В последнее время, как известно, закон причинности, потерявший надежду утвердиться в качестве властителя над человеческими умами, обратился за поддержкой к морали и, таким образом, создалась сенсационная теория этического обоснования закона причинности. В свою очередь мораль, конечно, не даром предложила услуги истине. Где можно и поскольку можно "истина — закон причинности" обосновывает также и этику
Получается Circulus vitiosus, но это мало смущает представителей современной мысли, наоборот, — как будто бы ободряет, ибо при таком именно положении вещей наиболее гарантируется их прочность. Из заколдованного круга никак не выберешься — ergo он очерчивает собою область, за пределы которой не должна простираться человеческая любознательность.

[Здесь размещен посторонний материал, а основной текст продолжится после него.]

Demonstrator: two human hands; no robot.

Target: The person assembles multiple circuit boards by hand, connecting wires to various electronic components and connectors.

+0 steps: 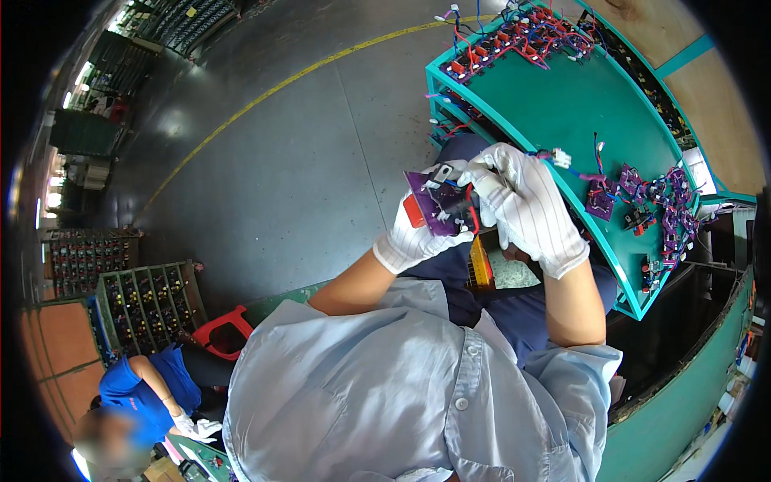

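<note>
Nearby, just right of the striped white-gloved right hand (522, 209): white plastic connector on blue and purple leads (560, 157). Farther right: tangled cluster of purple boards with coloured wires (675, 213). Well beyond both hands: row of boards bearing red blocks and wires (522, 40). Toward the body: yellow slotted object (479, 263), partly hidden. In the way: right-hand fingers, masking part of the held board.

Right of and beyond the hands: green worktop with turquoise frame (554, 96). Left of the hands: grey floor (297, 169) with curved yellow line (273, 92); farther off, green compartmented rack (148, 305), red seat (225, 333), blue-shirted co-worker (165, 386).

Between the hands, off the worktop: purple circuit board (434, 210) with black parts, silver tab, red block projecting past left edge. Tilted, spotted face upward and rightward; longest visible edge slanting from far left to near right; true long axis uncertain.

Striped white-gloved left hand (408, 238): curled around board's left and near edges, gripping. Right hand: fingers bent, nearly together at board's right side; grip contents hidden, cannot tell.
</note>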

"Истина" оправдывает "добро", добро оправдывает истину — если, как это делают немцы, такую точку зрения назвать еще телеологической — можно не бояться никаких нападок. Телеологическая — это ведь уже почти метафизическая... Но если захотеть называть вещи своими именами, придется отказаться от внушительных и торжественных слов. Вся аргументация идеалистов окажется сведенной к соображениям общественной пользы. И "закон причинности и "мораль", так смело аппелировавшая к потусторонним началам, существуют ради посюсторонних целей и, следовательно, воплощают в себе квинтэссенции обыкновенного здравого разума, который, повидимому, всегда так тщательно изгоняется из философии. Позитивизм пропитал собою современный ум, и от метафизики остались только громкие слова.
Поворот к Канту не принес философии ничего положительного.. - (в смысле)... устроения человечества на земле.

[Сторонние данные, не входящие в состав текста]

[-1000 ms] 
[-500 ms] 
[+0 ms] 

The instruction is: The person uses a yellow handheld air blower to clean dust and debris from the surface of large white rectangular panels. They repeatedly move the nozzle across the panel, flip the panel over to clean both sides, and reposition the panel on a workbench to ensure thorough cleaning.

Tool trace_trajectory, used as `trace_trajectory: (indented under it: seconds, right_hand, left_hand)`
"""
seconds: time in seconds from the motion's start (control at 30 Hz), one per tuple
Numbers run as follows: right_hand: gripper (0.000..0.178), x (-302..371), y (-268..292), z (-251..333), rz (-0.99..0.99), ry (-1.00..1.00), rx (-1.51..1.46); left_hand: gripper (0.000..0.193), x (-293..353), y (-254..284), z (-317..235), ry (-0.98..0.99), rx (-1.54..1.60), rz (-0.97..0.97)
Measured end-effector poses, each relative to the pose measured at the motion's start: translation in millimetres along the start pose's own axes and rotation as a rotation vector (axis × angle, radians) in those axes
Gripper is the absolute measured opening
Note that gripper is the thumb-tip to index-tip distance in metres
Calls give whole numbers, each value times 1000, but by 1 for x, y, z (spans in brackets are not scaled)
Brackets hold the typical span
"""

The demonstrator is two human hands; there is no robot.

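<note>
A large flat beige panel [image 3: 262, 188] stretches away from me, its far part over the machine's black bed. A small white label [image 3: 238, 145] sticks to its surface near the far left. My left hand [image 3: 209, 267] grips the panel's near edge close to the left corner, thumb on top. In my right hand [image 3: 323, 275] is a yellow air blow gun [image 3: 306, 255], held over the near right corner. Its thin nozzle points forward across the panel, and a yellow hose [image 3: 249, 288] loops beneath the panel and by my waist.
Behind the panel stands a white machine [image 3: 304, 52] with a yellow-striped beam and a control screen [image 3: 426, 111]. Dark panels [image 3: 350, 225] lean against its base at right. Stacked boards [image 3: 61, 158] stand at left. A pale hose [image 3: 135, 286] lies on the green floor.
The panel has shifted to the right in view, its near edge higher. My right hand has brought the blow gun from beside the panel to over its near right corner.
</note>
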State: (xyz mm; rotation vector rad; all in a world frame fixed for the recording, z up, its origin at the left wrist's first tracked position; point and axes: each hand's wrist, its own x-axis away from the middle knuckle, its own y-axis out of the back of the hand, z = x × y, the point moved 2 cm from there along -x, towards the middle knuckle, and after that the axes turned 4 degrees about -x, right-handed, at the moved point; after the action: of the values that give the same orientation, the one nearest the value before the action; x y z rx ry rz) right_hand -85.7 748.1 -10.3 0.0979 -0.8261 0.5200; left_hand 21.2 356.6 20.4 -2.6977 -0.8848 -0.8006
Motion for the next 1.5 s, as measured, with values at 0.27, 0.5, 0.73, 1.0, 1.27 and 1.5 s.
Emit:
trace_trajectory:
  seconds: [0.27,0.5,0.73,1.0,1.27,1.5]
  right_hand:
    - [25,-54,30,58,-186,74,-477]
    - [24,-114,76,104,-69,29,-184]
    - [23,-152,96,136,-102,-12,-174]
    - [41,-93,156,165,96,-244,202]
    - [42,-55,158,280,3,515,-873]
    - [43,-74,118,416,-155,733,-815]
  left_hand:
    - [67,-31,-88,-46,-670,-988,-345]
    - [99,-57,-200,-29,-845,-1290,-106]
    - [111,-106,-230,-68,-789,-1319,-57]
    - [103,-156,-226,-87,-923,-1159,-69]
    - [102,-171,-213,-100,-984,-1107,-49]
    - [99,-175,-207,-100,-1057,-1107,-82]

Homo homini lupus — одна из незыблемейших предпосылок вечной морали, заимствованная из обыкновенного житейского опыта. В каждом из своих близких, даже в себе самих, мы подозреваем опасного врага и потому боимся его.
"Этот человек легкомысленен — если не обуздать его законом, он нас погубит", — такая мысль является у нас каждый раз, когда кто-нибудь выходит из освященной традицией колеи. Опасение, конечно, справедливое: мы так бедны, так слабы, нас так легко разорить и погубить — как же нам не бояться? Но ведь нередко под опасным и грозным с виду поступком кроется нечто значительное и верное, что следовало бы внимательно и сочувственно рассмотреть. Но у страха глаза велики: мы видим опасность, и только опасность, и строим мораль, за которой, как за крепостной стеной, всю жизнь отсиживаемся от действительных или воображаемых врагов. Только поэты брались иногда воспевать опасных людей — дон Жуанов, Фаустов, Тангейзеров. Но поэтов никто не принимает всерьез. Здравый смысл ценит гораздо выше немецкого Landpfarrer’a, чем Байрона или Мольера.